- [Activity] Search the entries below for the line containing "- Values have"; from there to the end, return every line exactly and add nothing.

Collected data
• • • • •

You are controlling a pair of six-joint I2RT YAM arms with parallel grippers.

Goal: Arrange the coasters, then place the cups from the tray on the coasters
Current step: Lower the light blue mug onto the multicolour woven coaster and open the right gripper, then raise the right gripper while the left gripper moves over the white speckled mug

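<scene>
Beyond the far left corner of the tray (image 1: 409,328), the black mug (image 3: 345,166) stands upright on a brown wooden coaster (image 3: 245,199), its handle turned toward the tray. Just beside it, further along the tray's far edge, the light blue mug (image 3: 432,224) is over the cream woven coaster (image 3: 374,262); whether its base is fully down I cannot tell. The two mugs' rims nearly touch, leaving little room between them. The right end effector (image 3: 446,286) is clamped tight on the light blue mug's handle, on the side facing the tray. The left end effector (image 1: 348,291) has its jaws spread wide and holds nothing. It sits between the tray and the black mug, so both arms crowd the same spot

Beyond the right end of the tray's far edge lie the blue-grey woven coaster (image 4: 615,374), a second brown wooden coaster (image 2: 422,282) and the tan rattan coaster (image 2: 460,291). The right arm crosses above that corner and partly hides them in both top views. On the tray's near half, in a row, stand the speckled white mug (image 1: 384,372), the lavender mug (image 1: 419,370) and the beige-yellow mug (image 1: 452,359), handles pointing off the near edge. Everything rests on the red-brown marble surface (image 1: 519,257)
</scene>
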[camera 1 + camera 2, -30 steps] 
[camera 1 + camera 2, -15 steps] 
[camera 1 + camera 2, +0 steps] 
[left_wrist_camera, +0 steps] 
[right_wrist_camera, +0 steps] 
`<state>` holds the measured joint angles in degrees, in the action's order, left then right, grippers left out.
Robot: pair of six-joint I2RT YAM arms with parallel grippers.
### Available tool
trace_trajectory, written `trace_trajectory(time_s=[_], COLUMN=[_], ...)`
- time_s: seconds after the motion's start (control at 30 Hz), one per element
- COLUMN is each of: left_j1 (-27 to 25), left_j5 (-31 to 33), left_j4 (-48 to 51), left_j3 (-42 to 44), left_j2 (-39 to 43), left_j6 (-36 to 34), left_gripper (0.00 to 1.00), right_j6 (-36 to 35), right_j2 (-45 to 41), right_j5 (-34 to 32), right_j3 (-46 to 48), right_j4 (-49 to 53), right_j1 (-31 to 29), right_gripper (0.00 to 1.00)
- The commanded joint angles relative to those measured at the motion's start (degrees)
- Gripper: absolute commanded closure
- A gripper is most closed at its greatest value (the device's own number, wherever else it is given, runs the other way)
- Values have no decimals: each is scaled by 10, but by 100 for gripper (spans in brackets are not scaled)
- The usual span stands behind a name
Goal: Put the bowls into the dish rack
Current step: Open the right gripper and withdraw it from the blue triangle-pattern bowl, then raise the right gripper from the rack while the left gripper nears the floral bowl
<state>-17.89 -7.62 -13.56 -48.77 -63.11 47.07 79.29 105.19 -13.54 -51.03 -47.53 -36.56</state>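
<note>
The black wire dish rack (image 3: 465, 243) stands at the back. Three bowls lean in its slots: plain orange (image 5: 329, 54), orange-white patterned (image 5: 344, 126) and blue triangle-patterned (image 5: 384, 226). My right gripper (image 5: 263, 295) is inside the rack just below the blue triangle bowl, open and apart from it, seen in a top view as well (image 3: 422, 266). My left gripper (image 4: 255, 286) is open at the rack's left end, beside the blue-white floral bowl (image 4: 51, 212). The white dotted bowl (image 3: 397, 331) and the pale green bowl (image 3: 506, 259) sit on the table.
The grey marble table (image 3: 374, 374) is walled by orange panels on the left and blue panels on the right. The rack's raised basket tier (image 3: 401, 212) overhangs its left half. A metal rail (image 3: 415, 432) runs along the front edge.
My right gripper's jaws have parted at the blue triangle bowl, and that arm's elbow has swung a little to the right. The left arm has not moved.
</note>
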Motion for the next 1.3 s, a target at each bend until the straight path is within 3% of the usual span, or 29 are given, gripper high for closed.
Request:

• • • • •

- [Task output]
- Values have no decimals: each is scaled by 10, but by 100 for gripper (spans in brackets are not scaled)
- The usual span stands behind a name
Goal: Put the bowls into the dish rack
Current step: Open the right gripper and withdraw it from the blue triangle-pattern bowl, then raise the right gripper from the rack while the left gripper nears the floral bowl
<state>-17.89 -7.62 -13.56 -48.77 -63.11 47.07 79.29 105.19 -13.54 -51.03 -47.53 -36.56</state>
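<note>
The black wire dish rack (image 3: 465, 243) stands at the back. Three bowls lean in its slots: plain orange (image 5: 329, 54), orange-white patterned (image 5: 344, 126) and blue triangle-patterned (image 5: 384, 226). My right gripper (image 5: 263, 295) is inside the rack just below the blue triangle bowl, open and apart from it, seen in a top view as well (image 3: 422, 266). My left gripper (image 4: 255, 286) is open at the rack's left end, beside the blue-white floral bowl (image 4: 51, 212). The white dotted bowl (image 3: 397, 331) and the pale green bowl (image 3: 506, 259) sit on the table.
The grey marble table (image 3: 374, 374) is walled by orange panels on the left and blue panels on the right. The rack's raised basket tier (image 3: 401, 212) overhangs its left half. A metal rail (image 3: 415, 432) runs along the front edge.
My right gripper's jaws have parted at the blue triangle bowl, and that arm's elbow has swung a little to the right. The left arm has not moved.
</note>
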Motion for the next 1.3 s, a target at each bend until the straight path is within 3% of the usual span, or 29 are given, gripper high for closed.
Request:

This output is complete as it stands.